Update – May 6 2016: The European activist who brought the case against Facebook (detailed below) is reportedly starting a new watchdog group for data protection. You can learn more in this CSM article.
Original Text: Facebook and Europe have been at odds over various online privacy-related issues in the past, and this week, the disagreement is occurring in Belgium.
The DPA said Facebook hadn’t adequately answered questions about how it collects and tracks non-Facebook users that visit its site. As a result, Belgium ruled Facebook can “no longer collect and store online information from Belgian residents who do not have Facebook accounts.”
Nor surprisingly, Facebook plans to appeal this decision. It argues its tracking cookies are a security mechanisms for users, although it has not explained how.
The ruling in Belgium comes in the wake of another landmark ruling involving Facebook in Europe.
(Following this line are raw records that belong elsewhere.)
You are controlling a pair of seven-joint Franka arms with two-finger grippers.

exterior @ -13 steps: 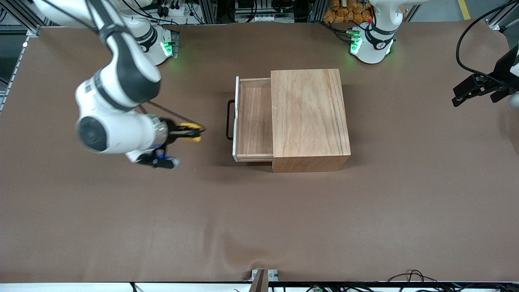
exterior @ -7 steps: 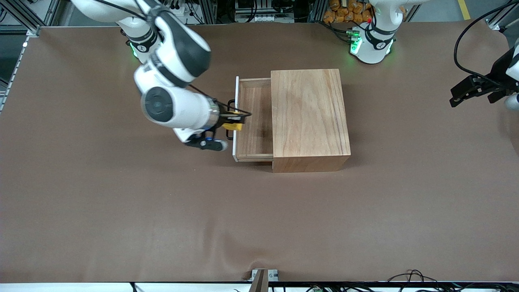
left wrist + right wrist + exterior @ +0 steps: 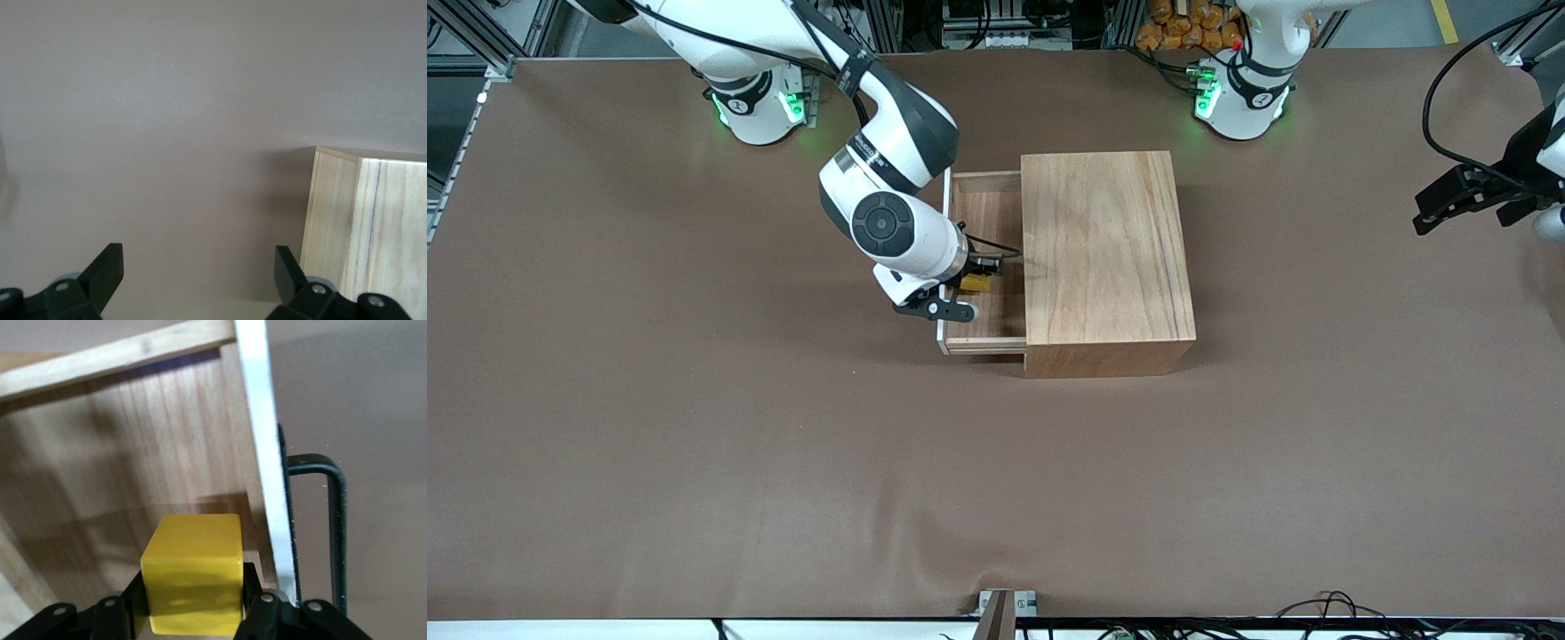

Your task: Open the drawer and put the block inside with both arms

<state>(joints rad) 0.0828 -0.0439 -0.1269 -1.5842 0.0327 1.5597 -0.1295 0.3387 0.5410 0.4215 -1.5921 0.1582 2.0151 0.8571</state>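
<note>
1. The drawer (image 3: 985, 267) stands pulled out of the wooden box (image 3: 1104, 258) toward the right arm's end of the table, its white front panel (image 3: 267, 453) and black wire handle (image 3: 327, 520) leading.
2. The right gripper (image 3: 980, 274) hangs over the open drawer, its fingers (image 3: 263, 607) closed on the block (image 3: 193, 573), one on each side of it.
3. The block, a bright yellow cube, sits between those fingers above the drawer's wooden floor, just beside the inner face of the front panel; it seems not to touch the floor, though the angle leaves that uncertain.
4. The left gripper (image 3: 199, 280) waits over bare table at the left arm's end, well apart from the box, with its fingers (image 3: 107, 270) spread wide and nothing between them.
5. In the left wrist view a corner of the wooden box shows on the brown table (image 3: 694, 462).
</note>
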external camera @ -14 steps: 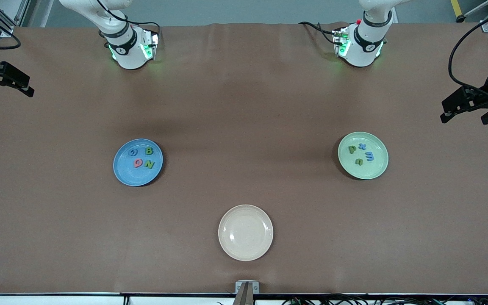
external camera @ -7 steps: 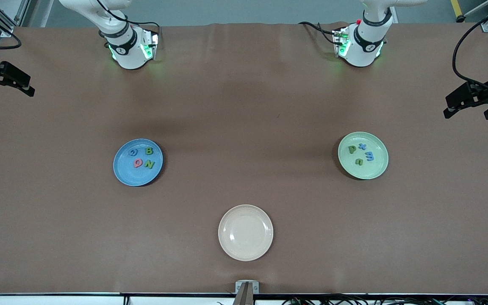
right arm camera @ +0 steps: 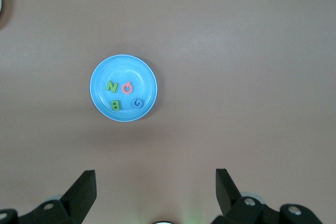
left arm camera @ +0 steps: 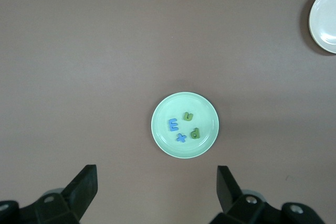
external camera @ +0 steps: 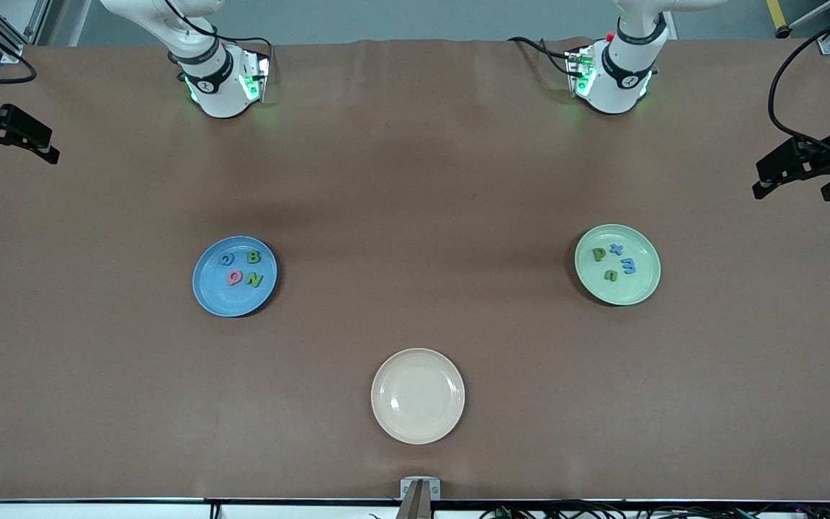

Last month the European Court of Justice (The EU’s highest court) ruled against the Safe Harbor agreement. This ruling invalidated an existing agreement between the US and the EU that permitted companies to move “digital information” between the two places. Tech giants – like Facebook – benefited greatly from the Safe Harbor agreement.
Facebook was also in the news earlier this week when it announced it’s newest facial recognition feature. There was much question over if Europe will allow the feature, however. They previously rejected facial recognition software in 2011, and when they finally did implement the technology in 2014 did so in a limited way.